_Problem:_ Line count for the string "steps": give the number of lines in the data below that contain it, and nothing more.

_The records:_
****************
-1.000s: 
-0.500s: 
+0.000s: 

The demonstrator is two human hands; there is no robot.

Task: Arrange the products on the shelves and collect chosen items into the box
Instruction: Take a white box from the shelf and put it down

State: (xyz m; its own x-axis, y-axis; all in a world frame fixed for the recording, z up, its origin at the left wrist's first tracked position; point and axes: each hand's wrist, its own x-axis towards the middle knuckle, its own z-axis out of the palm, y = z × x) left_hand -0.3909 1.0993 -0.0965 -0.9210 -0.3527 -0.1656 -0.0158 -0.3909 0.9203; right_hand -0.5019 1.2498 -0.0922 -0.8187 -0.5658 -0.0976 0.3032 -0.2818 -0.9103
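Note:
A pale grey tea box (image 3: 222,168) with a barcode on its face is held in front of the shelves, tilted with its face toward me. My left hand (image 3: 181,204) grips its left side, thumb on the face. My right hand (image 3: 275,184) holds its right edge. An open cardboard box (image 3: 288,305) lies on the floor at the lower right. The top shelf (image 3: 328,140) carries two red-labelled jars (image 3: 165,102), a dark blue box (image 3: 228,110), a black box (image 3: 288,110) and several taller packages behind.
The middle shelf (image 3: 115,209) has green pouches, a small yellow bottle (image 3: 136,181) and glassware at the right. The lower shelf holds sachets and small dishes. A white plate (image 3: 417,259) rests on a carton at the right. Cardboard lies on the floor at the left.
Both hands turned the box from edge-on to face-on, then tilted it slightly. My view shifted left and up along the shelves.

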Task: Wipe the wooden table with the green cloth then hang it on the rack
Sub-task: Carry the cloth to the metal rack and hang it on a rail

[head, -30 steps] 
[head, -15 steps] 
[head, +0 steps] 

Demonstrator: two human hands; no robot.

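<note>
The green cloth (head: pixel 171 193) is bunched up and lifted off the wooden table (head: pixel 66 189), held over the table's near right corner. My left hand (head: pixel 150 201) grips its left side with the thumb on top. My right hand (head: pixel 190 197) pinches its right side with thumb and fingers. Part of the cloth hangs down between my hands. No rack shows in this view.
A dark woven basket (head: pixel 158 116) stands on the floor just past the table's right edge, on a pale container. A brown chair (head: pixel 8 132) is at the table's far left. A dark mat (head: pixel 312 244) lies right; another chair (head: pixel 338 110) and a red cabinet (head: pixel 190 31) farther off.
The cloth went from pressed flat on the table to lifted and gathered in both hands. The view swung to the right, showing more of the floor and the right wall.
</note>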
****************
_Your response:_ 3